GIVEN DATA:

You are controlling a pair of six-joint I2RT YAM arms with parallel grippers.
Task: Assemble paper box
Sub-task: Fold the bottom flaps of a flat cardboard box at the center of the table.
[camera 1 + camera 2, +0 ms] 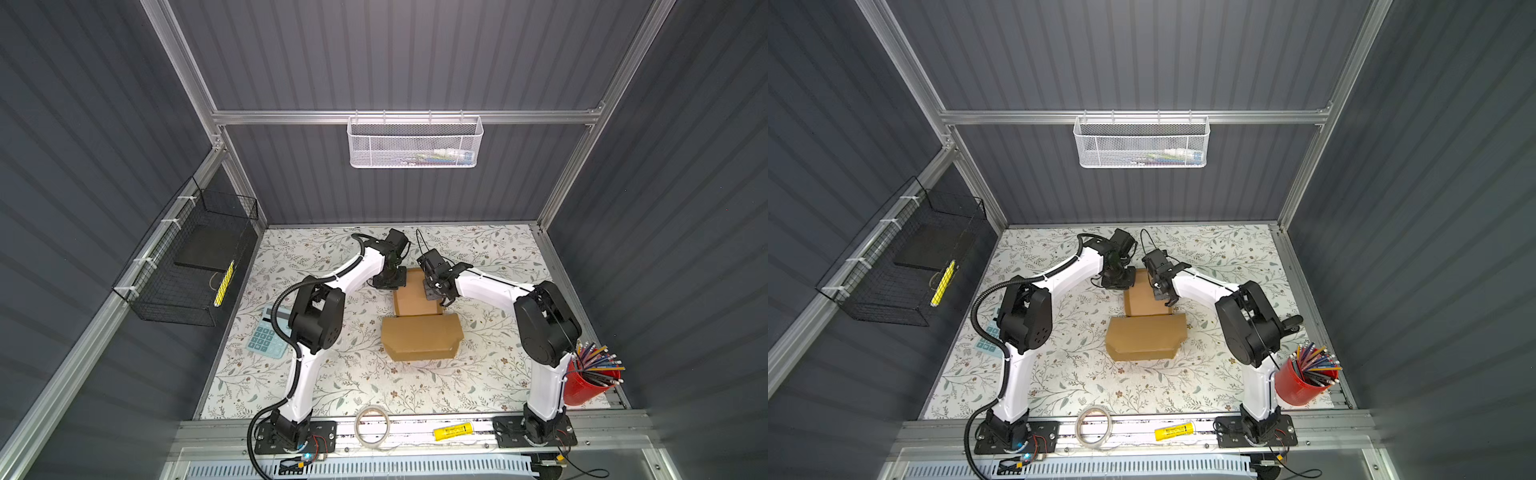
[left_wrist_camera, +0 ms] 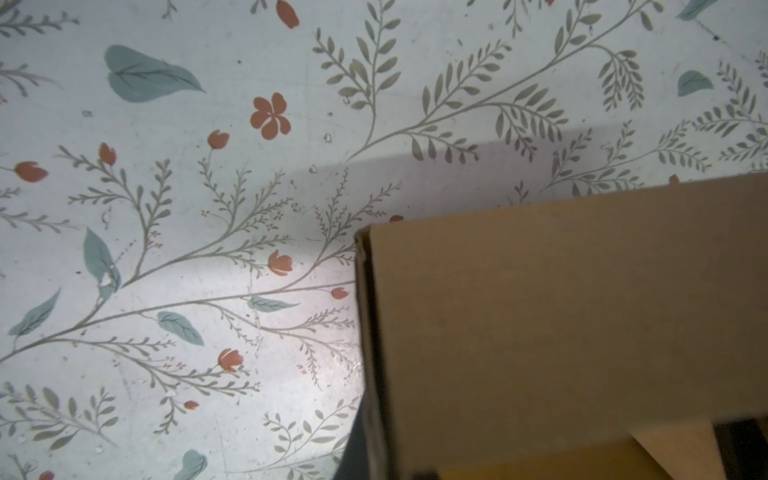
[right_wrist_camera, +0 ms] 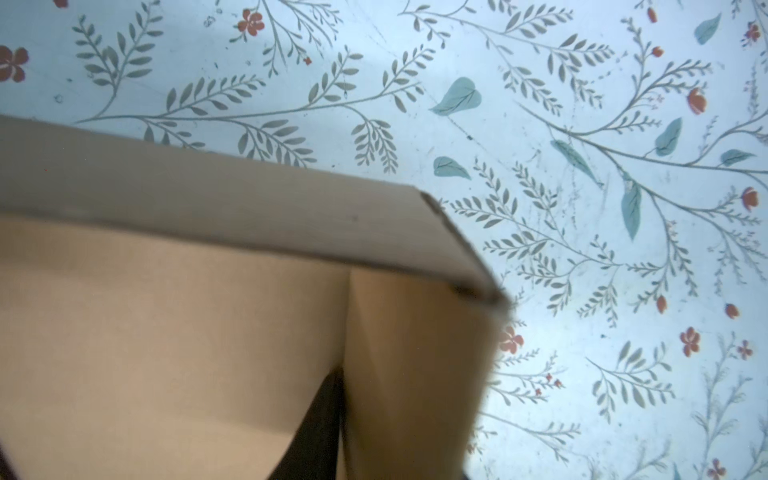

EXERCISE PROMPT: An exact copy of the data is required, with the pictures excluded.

OUTPUT FOR THIS TASK:
You are controlling a pair of six-joint I2RT YAM arms with parallel grippers.
Task: Assemble paper box
Sub-task: Fold the bottom flaps of a flat cardboard box at the center of the table.
[camera 1 + camera 2, +0 ms] 
[left_wrist_camera, +0 ms] 
[right_wrist_camera, +0 ms] 

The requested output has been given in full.